▶ Task description
Everything in the listing below from the line containing "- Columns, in" through the line containing "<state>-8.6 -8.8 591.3" must be repeated exactly; the remaining lines are not wanted.
····················
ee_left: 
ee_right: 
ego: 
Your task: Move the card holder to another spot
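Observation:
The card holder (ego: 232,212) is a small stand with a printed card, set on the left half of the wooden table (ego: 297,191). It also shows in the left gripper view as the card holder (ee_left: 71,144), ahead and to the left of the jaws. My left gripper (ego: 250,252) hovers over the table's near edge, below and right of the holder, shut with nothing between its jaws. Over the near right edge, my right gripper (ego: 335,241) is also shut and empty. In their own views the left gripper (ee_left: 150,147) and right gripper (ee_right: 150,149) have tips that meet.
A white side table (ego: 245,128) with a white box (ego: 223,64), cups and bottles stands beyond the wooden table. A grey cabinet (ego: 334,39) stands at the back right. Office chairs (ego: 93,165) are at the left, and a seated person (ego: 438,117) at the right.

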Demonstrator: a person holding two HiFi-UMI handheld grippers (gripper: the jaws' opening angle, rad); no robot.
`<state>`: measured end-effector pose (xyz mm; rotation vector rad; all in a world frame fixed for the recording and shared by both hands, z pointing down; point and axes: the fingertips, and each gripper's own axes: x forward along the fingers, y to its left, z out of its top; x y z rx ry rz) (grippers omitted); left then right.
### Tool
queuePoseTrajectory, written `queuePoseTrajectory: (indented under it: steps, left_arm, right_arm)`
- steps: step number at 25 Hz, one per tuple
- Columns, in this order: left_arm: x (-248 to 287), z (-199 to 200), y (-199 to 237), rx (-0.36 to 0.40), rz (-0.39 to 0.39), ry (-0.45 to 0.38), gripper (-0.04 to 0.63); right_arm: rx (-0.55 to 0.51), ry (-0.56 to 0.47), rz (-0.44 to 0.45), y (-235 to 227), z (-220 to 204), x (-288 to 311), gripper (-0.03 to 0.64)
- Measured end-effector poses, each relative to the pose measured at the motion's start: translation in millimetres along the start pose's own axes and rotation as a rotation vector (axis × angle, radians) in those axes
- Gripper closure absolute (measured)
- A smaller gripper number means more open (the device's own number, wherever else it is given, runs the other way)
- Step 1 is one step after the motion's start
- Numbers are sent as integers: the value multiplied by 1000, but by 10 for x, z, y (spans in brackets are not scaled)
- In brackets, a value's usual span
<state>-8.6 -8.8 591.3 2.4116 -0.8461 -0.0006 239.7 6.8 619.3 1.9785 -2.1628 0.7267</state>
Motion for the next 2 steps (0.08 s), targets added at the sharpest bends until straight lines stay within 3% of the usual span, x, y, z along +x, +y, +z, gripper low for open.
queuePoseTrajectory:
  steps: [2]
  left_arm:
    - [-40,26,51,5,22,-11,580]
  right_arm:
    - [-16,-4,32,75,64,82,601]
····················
▶ Response to this task
- Columns, in this order: left_arm: x (-248 to 287), z (-199 to 200), y (-199 to 237), rx (-0.36 to 0.40), rz (-0.39 to 0.39), ry (-0.45 to 0.38), gripper (-0.04 to 0.63); right_arm: rx (-0.55 to 0.51), ry (-0.56 to 0.47), rz (-0.44 to 0.45), y (-235 to 227), z (-220 to 204), x (-288 to 311), gripper (-0.03 to 0.64)
- Measured end-effector poses, each relative to the pose measured at the motion's start: translation in millimetres along the start pose's own axes and rotation as a rotation vector (axis × angle, radians) in those axes
- Gripper closure absolute (measured)
- A smaller gripper number means more open (the device's own number, wherever else it is given, runs the other way)
- Step 1 is one step after the motion's start
- Numbers are sent as integers: the value multiplied by 1000, but by 10 for x, z, y (spans in brackets are not scaled)
- In brackets, a value's usual span
<state>-8.6 -8.8 591.3 2.4116 -0.8461 -0.0006 239.7 6.8 619.3 1.9785 -2.1628 0.7267</state>

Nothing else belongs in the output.